Chaque 2 octobre, le monde célèbre la Journée internationale de la non-violence, une date hautement symbolique qui coïncide avec l’anniversaire de la naissance de Mahatma Gandhi, figure emblématique de l’indépendance de l’Inde et pionnier de la philosophie de la résistance non-violente.
Instituée par une résolution de l’Assemblée générale des Nations Unies le 15 juin 2007 (A/RES/61/271), cette journée est consacrée à la promotion d’une culture de paix, de tolérance, de compréhension et de non-violence, à travers des initiatives d’éducation et de sensibilisation.
Le message universel de Gandhi
En présentant cette résolution à l’ONU, le ministre indien des Affaires étrangères de l’époque, Anand Sharma, avait rappelé que la diversité des pays co-auteurs du texte reflétait le respect universel pour Gandhi et l’actualité intemporelle de sa pensée.
Citant le Mahatma, il avait souligné :
« La non-violence est la plus grande force que l’humanité ait à sa portée. Elle est plus puissante que l’arme la plus destructive inventée par l’ingéniosité de l’homme. »
Tout au long de sa vie, Gandhi a démontré que des moyens justes mènent à des fins justes. Ses actions emblématiques, comme la Marche du sel de 1930, sont devenues des symboles universels de la résistance pacifique face à l’injustice.

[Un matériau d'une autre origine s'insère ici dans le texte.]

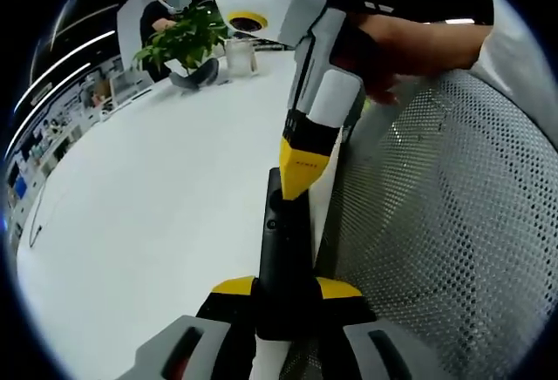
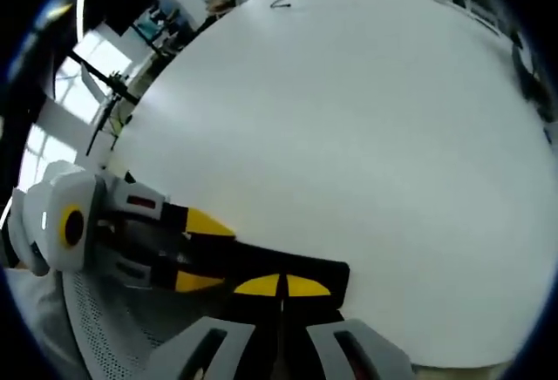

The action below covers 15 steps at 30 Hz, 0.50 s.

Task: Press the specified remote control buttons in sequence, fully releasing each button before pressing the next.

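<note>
Remote control clamped in your left gripper; right gripper closed, tip down on it (white table).

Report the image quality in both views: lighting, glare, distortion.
Left gripper view: bright even light, the white table nearly washed out, fisheye bending its edge, the remote sharp. Right gripper view: table glaring white, windows at the left overexposed, background curved and soft.

white table, mesh chair, potted plant
</note>
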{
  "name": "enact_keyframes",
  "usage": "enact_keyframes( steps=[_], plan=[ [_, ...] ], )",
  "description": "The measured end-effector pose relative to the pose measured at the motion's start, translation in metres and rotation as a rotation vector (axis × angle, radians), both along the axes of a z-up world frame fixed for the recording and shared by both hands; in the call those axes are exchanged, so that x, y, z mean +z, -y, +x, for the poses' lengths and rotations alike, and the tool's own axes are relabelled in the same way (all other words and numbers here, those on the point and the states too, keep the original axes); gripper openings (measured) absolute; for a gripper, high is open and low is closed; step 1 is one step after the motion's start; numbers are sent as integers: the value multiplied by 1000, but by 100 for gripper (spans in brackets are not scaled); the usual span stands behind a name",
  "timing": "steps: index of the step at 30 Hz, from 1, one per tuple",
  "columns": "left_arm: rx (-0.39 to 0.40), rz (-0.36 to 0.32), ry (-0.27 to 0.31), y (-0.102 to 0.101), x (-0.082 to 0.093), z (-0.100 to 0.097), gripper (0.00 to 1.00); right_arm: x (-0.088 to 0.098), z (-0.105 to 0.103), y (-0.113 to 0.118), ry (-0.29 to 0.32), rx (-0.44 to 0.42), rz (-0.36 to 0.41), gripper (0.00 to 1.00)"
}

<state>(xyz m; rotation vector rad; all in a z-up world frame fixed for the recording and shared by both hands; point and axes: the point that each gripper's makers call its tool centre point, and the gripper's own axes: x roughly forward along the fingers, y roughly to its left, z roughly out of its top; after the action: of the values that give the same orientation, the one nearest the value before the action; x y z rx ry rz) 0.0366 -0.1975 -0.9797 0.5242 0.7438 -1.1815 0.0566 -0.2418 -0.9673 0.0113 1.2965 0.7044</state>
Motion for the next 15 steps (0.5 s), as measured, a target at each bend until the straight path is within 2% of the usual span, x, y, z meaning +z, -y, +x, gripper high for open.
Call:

Une philosophie devenue universelle
Le principe de la non-violence, aussi appelé résistance non-violente, rejette le recours à la violence physique pour provoquer des changements sociaux ou politiques. Loin d’être de la passivité, il s’agit d’une stratégie active que le professeur Gene Sharp définissait ainsi :
« L’action non-violente est une technique grâce à laquelle ceux qui rejettent la passivité et la soumission, et qui considèrent que la lutte est essentielle, peuvent livrer leur combat sans recourir à la violence. »
Trois grands types d’actions non-violentes sont ainsi identifiés :
- Les actions de protestation et de persuasion (manifestations, veillées, pétitions) ;
- La non-coopération (boycott, refus d’obéissance) ;
- Les interventions non-violentes (barrages, occupations).

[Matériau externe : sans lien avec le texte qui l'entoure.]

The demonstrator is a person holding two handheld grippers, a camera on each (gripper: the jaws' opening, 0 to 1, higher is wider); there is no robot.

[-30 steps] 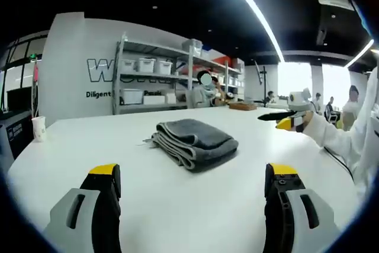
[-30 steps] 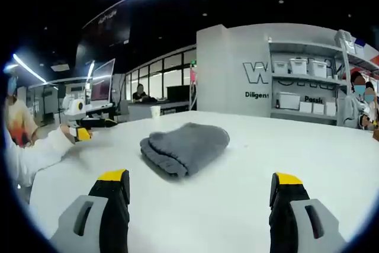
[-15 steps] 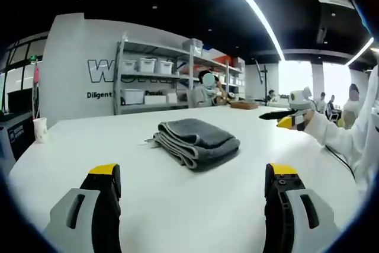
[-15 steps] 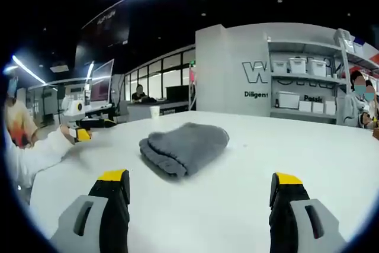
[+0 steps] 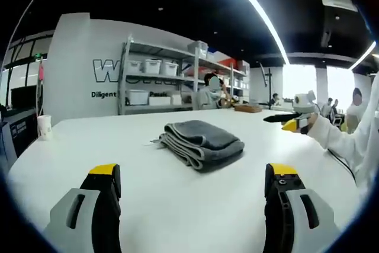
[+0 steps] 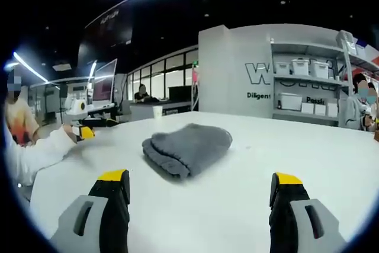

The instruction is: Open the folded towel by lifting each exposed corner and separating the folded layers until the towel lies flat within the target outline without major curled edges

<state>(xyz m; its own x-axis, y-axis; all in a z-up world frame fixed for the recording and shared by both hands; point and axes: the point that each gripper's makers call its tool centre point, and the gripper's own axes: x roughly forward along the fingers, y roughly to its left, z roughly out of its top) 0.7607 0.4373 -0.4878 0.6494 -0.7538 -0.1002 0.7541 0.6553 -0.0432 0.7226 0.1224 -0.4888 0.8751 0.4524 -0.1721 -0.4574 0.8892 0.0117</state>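
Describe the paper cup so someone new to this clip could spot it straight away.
Start at the big white table. Follow it to the far edge, well beyond the folded grey towel. The small white paper cup stands upright there, alone, the single light upright thing on that edge.

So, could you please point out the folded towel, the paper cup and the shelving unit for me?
folded towel (image 5: pixel 204 141), left gripper view, on its top layer.
paper cup (image 5: pixel 44 127), left gripper view, on its side wall.
shelving unit (image 5: pixel 157 81), left gripper view, on a middle shelf.

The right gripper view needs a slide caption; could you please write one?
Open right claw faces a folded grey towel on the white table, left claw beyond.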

Cette philosophie, reprise dans de nombreux mouvements sociaux à travers le monde, repose sur une idée centrale : le pouvoir des dirigeants dépend du consentement des peuples. Retirer ce consentement, sans violence, revient à saper les bases de l’oppression.

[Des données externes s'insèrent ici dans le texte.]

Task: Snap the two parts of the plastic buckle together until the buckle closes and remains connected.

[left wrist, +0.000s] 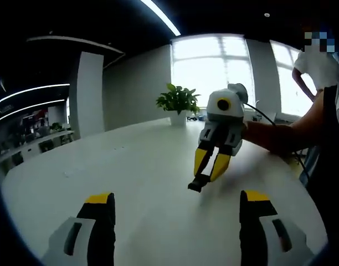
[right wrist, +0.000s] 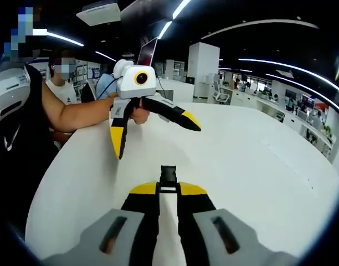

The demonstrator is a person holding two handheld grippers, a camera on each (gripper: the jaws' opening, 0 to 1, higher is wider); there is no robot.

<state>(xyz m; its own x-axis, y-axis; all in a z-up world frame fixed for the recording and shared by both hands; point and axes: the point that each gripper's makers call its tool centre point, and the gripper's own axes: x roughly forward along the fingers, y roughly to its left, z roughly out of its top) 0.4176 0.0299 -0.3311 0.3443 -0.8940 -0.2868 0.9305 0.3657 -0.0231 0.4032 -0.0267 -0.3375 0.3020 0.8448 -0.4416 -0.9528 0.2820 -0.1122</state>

Un héritage toujours vivant
L’héritage de Gandhi a inspiré des générations de leaders et de mouvements pour les droits civiques, de Martin Luther King Jr. aux mobilisations contemporaines pour la justice sociale.
Le message reste d’une grande actualité : « Vous devez être le changement que vous voulez voir dans ce monde. »
En 2019, l’ONU célébrait d’ailleurs la Journée de la non-violence en marquant le 150e anniversaire de la naissance de Gandhi, rappelant la force intacte de son message dans un monde encore confronté aux violences, aux guerres et aux injustices.
La Journée internationale de la non-violence est bien plus qu’un hommage à Gandhi. Elle est une invitation adressée à l’humanité entière : choisir la paix plutôt que la haine, le dialogue plutôt que la confrontation, et la justice plutôt que la vengeance.
En ce 2 octobre, le message de Gandhi résonne avec force : la non-violence n’est pas seulement une stratégie, c’est une force de transformation capable de changer le monde.